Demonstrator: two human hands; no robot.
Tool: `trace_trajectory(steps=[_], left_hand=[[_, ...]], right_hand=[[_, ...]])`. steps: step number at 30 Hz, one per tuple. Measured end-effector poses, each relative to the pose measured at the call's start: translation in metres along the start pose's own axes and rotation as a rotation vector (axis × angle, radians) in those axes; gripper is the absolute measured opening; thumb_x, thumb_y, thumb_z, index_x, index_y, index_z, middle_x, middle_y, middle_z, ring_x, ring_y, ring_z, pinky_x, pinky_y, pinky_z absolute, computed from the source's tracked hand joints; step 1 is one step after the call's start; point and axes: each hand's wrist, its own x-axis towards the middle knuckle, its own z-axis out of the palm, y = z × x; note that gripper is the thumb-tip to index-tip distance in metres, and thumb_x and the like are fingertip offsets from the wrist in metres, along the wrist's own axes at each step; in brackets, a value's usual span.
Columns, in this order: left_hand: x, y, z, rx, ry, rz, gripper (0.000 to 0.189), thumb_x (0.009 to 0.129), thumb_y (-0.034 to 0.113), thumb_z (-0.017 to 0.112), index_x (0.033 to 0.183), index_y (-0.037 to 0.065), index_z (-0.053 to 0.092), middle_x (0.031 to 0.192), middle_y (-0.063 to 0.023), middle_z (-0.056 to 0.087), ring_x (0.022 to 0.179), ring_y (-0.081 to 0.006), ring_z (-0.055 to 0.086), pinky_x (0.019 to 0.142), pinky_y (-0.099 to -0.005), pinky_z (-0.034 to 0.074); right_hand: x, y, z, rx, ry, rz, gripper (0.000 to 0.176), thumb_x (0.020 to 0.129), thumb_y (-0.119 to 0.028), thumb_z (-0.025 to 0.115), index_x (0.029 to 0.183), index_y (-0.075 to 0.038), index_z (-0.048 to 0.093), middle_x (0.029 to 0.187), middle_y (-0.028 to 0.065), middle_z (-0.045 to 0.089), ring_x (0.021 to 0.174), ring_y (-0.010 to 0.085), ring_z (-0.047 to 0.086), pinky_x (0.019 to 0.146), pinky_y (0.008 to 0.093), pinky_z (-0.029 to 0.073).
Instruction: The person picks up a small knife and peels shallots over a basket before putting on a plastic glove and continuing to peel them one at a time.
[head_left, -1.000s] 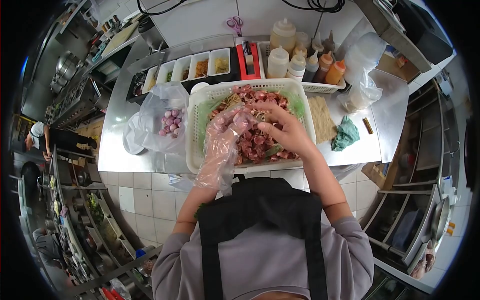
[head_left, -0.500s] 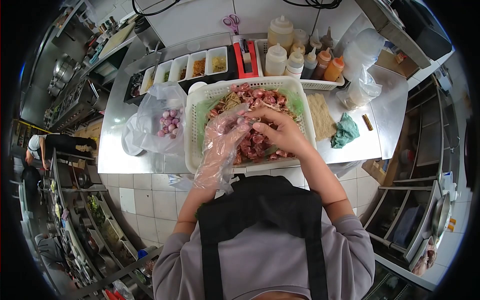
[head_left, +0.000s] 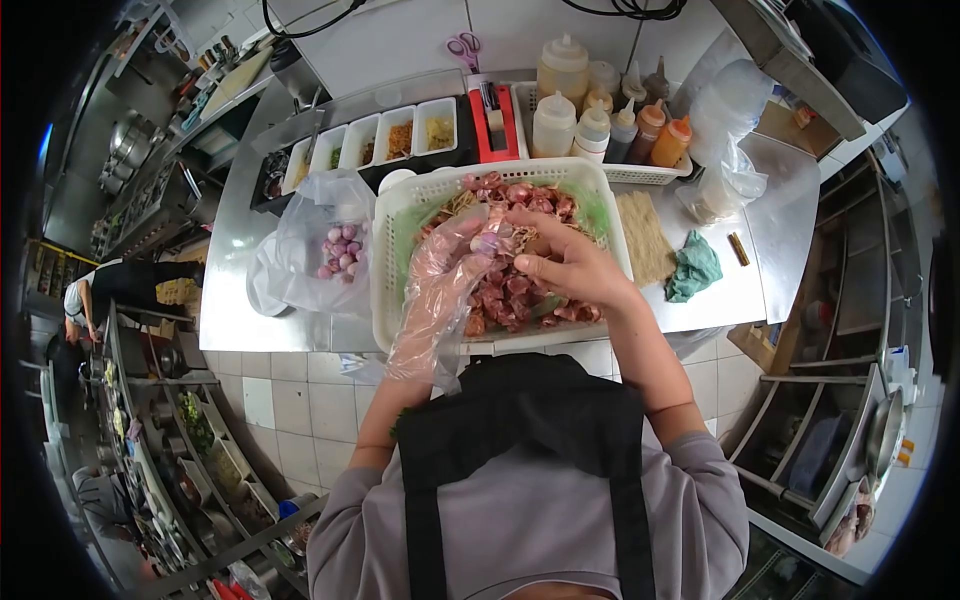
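A white plastic basket (head_left: 392, 300) lined with green sits on the steel counter, full of red shallots (head_left: 505, 295) and dry papery skins. My left hand (head_left: 455, 270), inside a loose clear plastic glove, holds one shallot (head_left: 492, 243) over the basket. My bare right hand (head_left: 570, 265) meets it from the right, thumb and fingers pinched on that same shallot. Left of the basket lies a clear plastic bag (head_left: 320, 240) with several peeled shallots (head_left: 338, 250) inside.
Behind the basket stand squeeze bottles (head_left: 600, 125), a row of small white condiment tubs (head_left: 380, 140) and a red holder (head_left: 490, 120). A teal cloth (head_left: 692, 268) and a woven mat (head_left: 645, 235) lie to the right. Another person (head_left: 80, 295) stands far left.
Both hands have drawn slightly up and together over the basket. The right hand's fingers have closed onto the shallot held by the gloved left hand.
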Motion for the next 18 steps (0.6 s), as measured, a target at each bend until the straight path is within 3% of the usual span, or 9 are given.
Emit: trace_trajectory(steps=[1, 3, 6, 9, 12, 18], left_hand=[[0.001, -0.003, -0.003, 0.08, 0.021, -0.014, 0.042, 0.083, 0.007, 0.063, 0.122, -0.001, 0.048, 0.119, -0.0135, 0.054, 0.105, -0.0211, 0.056, 0.088, -0.0333, 0.049], [0.003, -0.003, -0.003, 0.16, 0.043, -0.03, 0.043, 0.084, 0.008, 0.062, 0.123, -0.001, 0.046, 0.117, -0.0146, 0.054, 0.104, -0.023, 0.057, 0.087, -0.0352, 0.049], [0.004, -0.004, 0.005, 0.089, 0.082, -0.028, 0.04, 0.085, 0.011, 0.062, 0.121, 0.0, 0.049, 0.114, -0.0136, 0.056, 0.102, -0.0206, 0.057, 0.088, -0.0338, 0.049], [0.008, -0.016, 0.003, 0.014, 0.114, 0.093, 0.039, 0.084, 0.011, 0.064, 0.12, 0.001, 0.051, 0.11, -0.0119, 0.057, 0.1, -0.0181, 0.058, 0.089, -0.0315, 0.048], [0.008, -0.024, 0.0, -0.015, 0.156, 0.075, 0.042, 0.083, 0.007, 0.065, 0.122, 0.001, 0.05, 0.109, -0.0119, 0.058, 0.098, -0.0176, 0.058, 0.09, -0.0307, 0.047], [0.008, -0.018, 0.009, -0.021, 0.176, 0.162, 0.047, 0.083, 0.004, 0.064, 0.126, 0.001, 0.045, 0.105, -0.0139, 0.061, 0.095, -0.0183, 0.059, 0.089, -0.0317, 0.047]], right_hand=[[0.001, -0.002, 0.0, 0.001, 0.002, 0.0, 0.04, 0.09, -0.018, 0.058, 0.128, -0.009, 0.048, 0.071, -0.0033, 0.05, 0.056, 0.0026, 0.039, 0.047, 0.0189, 0.03], [0.003, -0.006, 0.002, 0.027, -0.009, -0.056, 0.036, 0.088, -0.014, 0.06, 0.122, -0.007, 0.054, 0.094, 0.0032, 0.062, 0.085, 0.0075, 0.054, 0.077, 0.0237, 0.045], [0.01, 0.007, 0.006, -0.115, 0.077, -0.234, 0.032, 0.087, -0.012, 0.059, 0.119, -0.006, 0.057, 0.1, 0.0047, 0.064, 0.09, 0.0098, 0.056, 0.082, 0.0249, 0.044], [0.011, 0.01, 0.01, -0.223, 0.152, -0.256, 0.028, 0.088, -0.011, 0.059, 0.115, -0.005, 0.06, 0.107, 0.0051, 0.064, 0.098, 0.0119, 0.056, 0.089, 0.0262, 0.042], [0.01, 0.009, 0.013, -0.14, 0.114, -0.166, 0.028, 0.087, -0.012, 0.059, 0.114, -0.006, 0.061, 0.111, 0.0058, 0.064, 0.103, 0.0139, 0.056, 0.092, 0.0275, 0.04], [0.015, 0.014, 0.006, -0.104, 0.169, -0.169, 0.03, 0.089, -0.013, 0.058, 0.118, -0.006, 0.058, 0.114, 0.0072, 0.062, 0.103, 0.0126, 0.055, 0.092, 0.0273, 0.04]])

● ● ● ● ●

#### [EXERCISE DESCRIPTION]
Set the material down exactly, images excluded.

#### [EXPECTED ANSWER]
Demonstrator: two human hands; no robot.
Tool: `trace_trajectory(steps=[_], left_hand=[[_, ...]], right_hand=[[_, ...]])`. steps: step number at 30 Hz, one per tuple. Measured end-effector poses, each relative to the pose measured at the call's start: translation in metres along the start pose's own axes and rotation as a rotation vector (axis × angle, radians) in those axes; gripper is the absolute measured opening; thumb_x, thumb_y, thumb_z, index_x, index_y, index_z, middle_x, middle_y, middle_z, ring_x, ring_y, ring_z, pinky_x, pinky_y, pinky_z absolute, computed from the source's tracked hand joints; step 1 is one step after the call's start; point and axes: each hand's wrist, its own x-axis towards the middle knuckle, its own z-axis out of the palm, y = z × x; note that gripper is the thumb-tip to index-tip distance in metres, and thumb_x and the like are fingertip offsets from the wrist in metres, along the wrist's own axes at each step; in brackets, a value's usual span.
Columns, in this order: left_hand: x, y, z, rx, ry, rz, gripper (0.000 to 0.189), thumb_x (0.009 to 0.129), thumb_y (-0.034 to 0.113), thumb_z (-0.017 to 0.112), index_x (0.033 to 0.183), index_y (-0.037 to 0.065), index_z (-0.053 to 0.092), middle_x (0.031 to 0.192), middle_y (-0.063 to 0.023), middle_z (-0.056 to 0.087), ring_x (0.022 to 0.179), ring_y (-0.081 to 0.006), ring_z (-0.055 to 0.086), pinky_x (0.019 to 0.142), pinky_y (-0.099 to -0.005), pinky_z (-0.034 to 0.074); right_hand: x, y, z, rx, ry, rz, gripper (0.000 to 0.176), thumb_x (0.020 to 0.129), thumb_y (-0.119 to 0.028), thumb_z (-0.025 to 0.115), index_x (0.029 to 0.183), index_y (-0.075 to 0.038), index_z (-0.048 to 0.093), middle_x (0.029 to 0.187), middle_y (-0.028 to 0.065), middle_z (-0.045 to 0.089), ring_x (0.021 to 0.174), ring_y (-0.010 to 0.085), ring_z (-0.047 to 0.086), pinky_x (0.019 to 0.146), pinky_y (0.008 to 0.093), pinky_z (-0.029 to 0.073).
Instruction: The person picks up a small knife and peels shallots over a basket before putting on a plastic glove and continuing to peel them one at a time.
[head_left, -1.000s] 
[head_left, -0.500s] 
[head_left, +0.000s] 
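A white plastic basket (head_left: 392, 300) lined with green sits on the steel counter, full of red shallots (head_left: 505, 295) and dry papery skins. My left hand (head_left: 455, 270), inside a loose clear plastic glove, holds one shallot (head_left: 492, 243) over the basket. My bare right hand (head_left: 570, 265) meets it from the right, thumb and fingers pinched on that same shallot. Left of the basket lies a clear plastic bag (head_left: 320, 240) with several peeled shallots (head_left: 338, 250) inside.
Behind the basket stand squeeze bottles (head_left: 600, 125), a row of small white condiment tubs (head_left: 380, 140) and a red holder (head_left: 490, 120). A teal cloth (head_left: 692, 268) and a woven mat (head_left: 645, 235) lie to the right. Another person (head_left: 80, 295) stands far left.
Both hands have drawn slightly up and together over the basket. The right hand's fingers have closed onto the shallot held by the gloved left hand.
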Motion for the next 18 steps (0.6 s), as measured, a target at each bend until the straight path is within 3% of the usual span, or 9 are given.
Emit: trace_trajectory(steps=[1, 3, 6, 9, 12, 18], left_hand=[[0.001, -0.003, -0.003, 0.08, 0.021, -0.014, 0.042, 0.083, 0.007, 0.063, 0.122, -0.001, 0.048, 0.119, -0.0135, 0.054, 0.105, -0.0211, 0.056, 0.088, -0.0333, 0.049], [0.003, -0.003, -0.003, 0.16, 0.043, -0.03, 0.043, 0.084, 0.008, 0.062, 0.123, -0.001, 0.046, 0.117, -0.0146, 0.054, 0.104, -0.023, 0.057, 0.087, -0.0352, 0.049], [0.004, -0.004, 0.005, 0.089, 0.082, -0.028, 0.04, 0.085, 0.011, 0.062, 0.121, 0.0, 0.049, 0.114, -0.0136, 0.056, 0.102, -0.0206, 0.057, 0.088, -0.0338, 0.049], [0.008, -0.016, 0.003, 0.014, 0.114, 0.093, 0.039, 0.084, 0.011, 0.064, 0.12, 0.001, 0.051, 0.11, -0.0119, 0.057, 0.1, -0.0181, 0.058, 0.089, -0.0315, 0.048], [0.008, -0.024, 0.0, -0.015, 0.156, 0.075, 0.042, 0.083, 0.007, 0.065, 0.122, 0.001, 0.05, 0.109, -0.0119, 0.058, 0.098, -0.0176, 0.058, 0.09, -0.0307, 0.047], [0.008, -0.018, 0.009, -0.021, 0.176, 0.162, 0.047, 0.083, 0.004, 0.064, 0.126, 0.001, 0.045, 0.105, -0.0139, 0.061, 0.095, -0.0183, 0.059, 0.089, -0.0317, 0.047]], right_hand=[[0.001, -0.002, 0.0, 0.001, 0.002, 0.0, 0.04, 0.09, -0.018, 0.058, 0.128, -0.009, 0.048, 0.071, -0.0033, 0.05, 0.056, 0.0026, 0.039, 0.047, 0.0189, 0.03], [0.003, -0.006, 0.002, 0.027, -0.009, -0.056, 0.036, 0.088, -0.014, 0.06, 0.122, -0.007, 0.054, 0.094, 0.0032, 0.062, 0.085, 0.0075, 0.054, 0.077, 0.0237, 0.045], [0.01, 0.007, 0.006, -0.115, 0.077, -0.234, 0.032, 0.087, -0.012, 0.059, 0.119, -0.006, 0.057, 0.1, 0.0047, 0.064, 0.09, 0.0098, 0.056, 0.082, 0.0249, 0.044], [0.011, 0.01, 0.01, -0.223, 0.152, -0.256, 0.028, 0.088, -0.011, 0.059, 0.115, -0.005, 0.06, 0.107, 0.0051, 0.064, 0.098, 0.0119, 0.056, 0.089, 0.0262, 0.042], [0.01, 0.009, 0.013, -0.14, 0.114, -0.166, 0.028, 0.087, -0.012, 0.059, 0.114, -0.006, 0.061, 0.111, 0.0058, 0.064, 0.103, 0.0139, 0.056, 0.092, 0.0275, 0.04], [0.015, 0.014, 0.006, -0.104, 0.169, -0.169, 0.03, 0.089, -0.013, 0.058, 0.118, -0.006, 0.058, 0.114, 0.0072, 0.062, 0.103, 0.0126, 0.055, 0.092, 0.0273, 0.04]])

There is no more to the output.